Efek samping radioterapi bervariasi pada tiap pasien. Secara umum efek samping tersebut
tergantung dari dosis terapi, target organ dan keadaan umum pasien. Beberapa efek samping
berupa kelelahan, reaksi kulit (kering, memerah, nyeri, perubahan warna dan ulserasi),
penurunan sel-sel darah, kehilangan nafsu makan, diare, mual dan muntah bisa terjadi pada
setiap pengobatan radioterapi. Kebotakan bisa terjadi tetapi hanya pada area yang terkena
radioterapi. Radiasi tidak menyebabkan kehilangan rambut yang total. Pasien yang menjalani
radiasi eksternal tidak bersifat radioaktif setelah pengobatan sehingga tidak berbahaya bagi
orang di sekitarnya. Efek samping umumnya terjadi pada minggu ketiga atau keempat dari
pengobatan dan hilang dua minggu setelah pengobatan selesai.
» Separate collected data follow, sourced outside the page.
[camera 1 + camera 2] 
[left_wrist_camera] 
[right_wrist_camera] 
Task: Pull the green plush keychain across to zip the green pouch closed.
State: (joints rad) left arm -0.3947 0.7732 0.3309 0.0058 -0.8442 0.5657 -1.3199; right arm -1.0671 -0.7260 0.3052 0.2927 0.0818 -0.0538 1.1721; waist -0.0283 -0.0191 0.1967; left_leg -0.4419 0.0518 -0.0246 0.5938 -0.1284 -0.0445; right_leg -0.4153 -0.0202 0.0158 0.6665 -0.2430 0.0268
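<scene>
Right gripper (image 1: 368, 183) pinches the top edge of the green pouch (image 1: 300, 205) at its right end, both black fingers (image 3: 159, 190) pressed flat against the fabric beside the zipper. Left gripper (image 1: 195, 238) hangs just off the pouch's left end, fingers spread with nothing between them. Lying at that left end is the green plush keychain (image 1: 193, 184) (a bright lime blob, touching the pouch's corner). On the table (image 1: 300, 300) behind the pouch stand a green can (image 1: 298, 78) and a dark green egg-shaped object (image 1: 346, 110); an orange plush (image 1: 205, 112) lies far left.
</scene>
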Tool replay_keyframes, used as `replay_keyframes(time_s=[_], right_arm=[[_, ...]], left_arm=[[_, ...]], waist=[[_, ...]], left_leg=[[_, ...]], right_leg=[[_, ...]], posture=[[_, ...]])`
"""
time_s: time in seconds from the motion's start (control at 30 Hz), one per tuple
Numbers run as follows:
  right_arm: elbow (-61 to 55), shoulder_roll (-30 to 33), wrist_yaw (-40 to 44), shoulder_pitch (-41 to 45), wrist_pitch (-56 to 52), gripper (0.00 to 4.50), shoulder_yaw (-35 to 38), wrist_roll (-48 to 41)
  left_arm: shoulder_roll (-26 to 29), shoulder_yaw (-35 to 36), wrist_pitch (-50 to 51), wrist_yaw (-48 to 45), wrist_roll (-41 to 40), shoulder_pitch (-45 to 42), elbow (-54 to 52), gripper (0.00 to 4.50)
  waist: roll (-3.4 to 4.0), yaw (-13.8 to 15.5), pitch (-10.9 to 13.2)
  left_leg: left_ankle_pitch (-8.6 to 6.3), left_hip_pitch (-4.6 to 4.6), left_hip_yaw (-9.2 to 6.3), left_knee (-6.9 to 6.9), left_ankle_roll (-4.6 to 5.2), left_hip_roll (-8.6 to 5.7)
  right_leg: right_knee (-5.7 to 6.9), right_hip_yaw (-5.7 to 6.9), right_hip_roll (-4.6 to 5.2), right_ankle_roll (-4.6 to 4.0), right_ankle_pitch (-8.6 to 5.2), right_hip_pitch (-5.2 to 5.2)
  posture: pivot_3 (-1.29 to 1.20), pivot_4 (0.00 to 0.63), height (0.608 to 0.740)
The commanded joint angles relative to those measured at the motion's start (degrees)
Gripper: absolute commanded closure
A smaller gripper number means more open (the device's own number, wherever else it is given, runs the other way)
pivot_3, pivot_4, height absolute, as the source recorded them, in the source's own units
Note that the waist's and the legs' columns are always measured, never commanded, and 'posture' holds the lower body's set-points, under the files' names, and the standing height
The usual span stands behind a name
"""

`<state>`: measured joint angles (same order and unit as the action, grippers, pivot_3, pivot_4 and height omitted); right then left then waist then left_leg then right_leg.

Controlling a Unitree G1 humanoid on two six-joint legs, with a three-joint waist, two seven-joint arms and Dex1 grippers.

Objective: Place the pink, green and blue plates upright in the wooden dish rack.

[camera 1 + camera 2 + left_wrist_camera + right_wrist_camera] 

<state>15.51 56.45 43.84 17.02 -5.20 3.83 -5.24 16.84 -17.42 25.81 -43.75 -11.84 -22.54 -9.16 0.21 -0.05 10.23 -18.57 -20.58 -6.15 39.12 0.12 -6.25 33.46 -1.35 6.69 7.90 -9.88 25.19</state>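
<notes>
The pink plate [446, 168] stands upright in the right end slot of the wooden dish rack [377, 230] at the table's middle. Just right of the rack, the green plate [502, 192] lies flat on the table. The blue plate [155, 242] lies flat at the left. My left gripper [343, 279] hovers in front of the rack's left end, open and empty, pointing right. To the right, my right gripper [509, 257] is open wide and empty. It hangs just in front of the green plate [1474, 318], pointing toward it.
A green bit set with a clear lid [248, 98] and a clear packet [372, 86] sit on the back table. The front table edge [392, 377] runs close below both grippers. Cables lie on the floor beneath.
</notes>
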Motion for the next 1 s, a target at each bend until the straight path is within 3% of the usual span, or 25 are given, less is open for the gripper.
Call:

Untuk mengurangi efek samping radioterapi beberapa hal perlu dilakukan. Bila terdapat
kelelahan, pasien dianjurkan untuk tetap beraktivitas seperti biasa, bila memang diperlukan
maka aktivitas bisa dikurangi, usahakan untuk bisa tidur nyenyak di malam hari serta
beristirahat yang cukup. Bila terjadi kehilangan nafsu makan maka sebaiknya pasien dianjurkan
untuk makan segala makanan yang diinginkan, makan dalam jumlah kecil tetapi sering, hindari
memakan makanan yang kering, minum banyak air, bisa diberikan makanan suplemen untuk
meningkatkan nafsu makan. Perubahan kulit yang terjadi bisa dikurangi dengan tidak
menggunakan produk-produk pada kulit sebelum radioterapi, menggunakan baju yang tidak
terlalu sempit, menggunakan sabun yang lembut dan air hangat pada saat membasuh tubuh,
dilarang menggosok terlalu keras pada area yang terkena radioterapi, hindari temperatur yang
terlalu panas atau terlalu dingin serta hindari sinar matahari langsung. Pada umumnya efek
samping dari radioterapi akan hilang dengan sendirinya setelah pengobatan dihentikan. Tetapi
pada beberapa kasus yang jarang akan terjadi efek samping yang berkepanjangan karena radiasi
menyebabkan kerusakan pada organ dalam yang berhubungan atau berdekatan dengan tempat
tumor.

Sumber:
Kreshnamurti, Irwan. Ginting, Radumuli. Dina, Farah. Radioterapi Pada Kanker Serviks.
Palembang: Dept. Obstetri dan Ginekologi FK UNSRI.